*Task goal:*
Track down each line below containing the string "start" and copy it.

*Dataset entries:*
_ _ _ _ _ _ _

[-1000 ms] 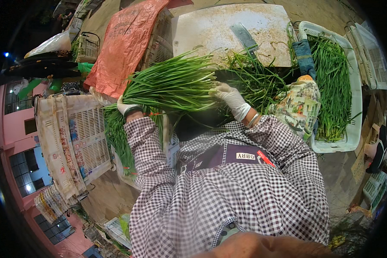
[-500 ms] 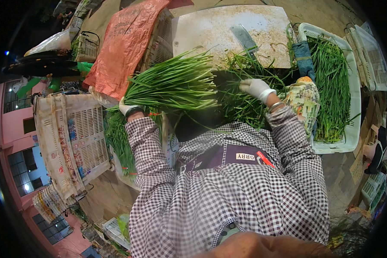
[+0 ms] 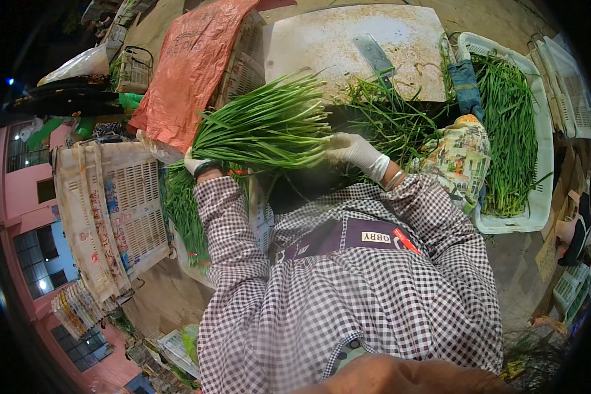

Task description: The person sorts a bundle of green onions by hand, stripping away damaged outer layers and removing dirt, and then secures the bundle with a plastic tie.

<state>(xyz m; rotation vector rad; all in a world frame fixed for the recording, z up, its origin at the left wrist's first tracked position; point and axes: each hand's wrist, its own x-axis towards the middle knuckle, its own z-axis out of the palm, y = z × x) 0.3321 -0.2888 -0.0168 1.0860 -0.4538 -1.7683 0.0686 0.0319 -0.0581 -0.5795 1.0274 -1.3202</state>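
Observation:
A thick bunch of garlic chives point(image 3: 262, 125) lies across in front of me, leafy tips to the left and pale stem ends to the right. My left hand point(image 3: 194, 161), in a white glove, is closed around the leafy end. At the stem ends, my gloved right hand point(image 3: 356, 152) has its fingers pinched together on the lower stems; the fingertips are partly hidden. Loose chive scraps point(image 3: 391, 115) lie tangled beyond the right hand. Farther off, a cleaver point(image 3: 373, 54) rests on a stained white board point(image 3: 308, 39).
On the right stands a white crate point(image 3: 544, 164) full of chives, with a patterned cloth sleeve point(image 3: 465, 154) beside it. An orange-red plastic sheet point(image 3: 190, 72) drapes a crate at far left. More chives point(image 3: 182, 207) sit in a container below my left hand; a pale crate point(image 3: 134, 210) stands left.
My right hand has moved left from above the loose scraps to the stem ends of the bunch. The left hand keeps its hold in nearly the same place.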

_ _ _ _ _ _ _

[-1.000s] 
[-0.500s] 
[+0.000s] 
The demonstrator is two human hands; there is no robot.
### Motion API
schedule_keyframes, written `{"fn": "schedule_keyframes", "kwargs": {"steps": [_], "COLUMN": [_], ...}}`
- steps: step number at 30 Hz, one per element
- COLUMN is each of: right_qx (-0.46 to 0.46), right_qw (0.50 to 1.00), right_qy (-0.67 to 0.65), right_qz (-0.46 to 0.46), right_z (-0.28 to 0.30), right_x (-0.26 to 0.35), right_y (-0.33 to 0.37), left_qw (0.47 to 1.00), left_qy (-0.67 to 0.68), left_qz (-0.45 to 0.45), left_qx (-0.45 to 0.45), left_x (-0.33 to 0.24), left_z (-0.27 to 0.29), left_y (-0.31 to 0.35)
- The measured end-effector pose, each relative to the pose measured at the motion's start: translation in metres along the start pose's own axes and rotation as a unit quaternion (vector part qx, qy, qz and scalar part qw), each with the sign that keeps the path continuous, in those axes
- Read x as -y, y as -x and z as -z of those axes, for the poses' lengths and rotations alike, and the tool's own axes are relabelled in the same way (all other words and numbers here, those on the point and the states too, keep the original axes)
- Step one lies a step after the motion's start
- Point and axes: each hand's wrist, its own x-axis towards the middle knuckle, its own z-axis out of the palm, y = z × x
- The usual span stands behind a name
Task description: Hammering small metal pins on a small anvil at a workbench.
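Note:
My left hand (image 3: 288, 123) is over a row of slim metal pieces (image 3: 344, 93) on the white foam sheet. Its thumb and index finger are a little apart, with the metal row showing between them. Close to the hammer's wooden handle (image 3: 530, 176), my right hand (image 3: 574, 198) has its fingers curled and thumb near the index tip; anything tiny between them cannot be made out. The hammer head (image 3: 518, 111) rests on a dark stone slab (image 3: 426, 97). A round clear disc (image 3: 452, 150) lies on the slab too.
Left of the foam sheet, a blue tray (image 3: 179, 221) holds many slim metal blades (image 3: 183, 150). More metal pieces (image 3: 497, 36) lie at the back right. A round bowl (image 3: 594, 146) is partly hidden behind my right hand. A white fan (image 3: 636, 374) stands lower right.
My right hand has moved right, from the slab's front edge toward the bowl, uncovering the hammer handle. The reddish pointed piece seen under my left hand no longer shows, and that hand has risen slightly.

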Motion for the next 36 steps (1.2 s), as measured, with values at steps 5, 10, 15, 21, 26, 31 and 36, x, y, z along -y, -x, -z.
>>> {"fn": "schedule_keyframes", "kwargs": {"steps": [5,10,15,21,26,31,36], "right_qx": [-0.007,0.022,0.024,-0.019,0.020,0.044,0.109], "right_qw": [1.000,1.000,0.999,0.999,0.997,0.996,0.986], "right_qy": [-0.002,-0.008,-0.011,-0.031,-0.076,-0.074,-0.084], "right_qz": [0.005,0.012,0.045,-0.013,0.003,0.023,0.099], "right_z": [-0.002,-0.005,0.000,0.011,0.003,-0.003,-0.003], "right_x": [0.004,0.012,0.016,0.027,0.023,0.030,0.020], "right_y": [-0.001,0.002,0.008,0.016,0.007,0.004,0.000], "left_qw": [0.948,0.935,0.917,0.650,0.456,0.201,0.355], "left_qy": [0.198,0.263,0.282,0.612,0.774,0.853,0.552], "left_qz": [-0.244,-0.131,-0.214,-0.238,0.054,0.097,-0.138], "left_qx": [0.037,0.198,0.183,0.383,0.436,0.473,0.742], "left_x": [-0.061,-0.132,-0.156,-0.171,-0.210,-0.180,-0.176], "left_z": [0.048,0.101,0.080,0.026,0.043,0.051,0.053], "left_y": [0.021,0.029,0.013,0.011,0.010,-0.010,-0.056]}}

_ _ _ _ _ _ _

*Finished exercise:*
- The measured end-effector pose, each relative to the pose measured at the motion's start: translation in metres along the start pose's own axes and rotation as a unit quaternion (vector part qx, qy, qz and scalar part qw), each with the sign that keeps the path continuous, in those axes
- Step one lies a step after the motion's start

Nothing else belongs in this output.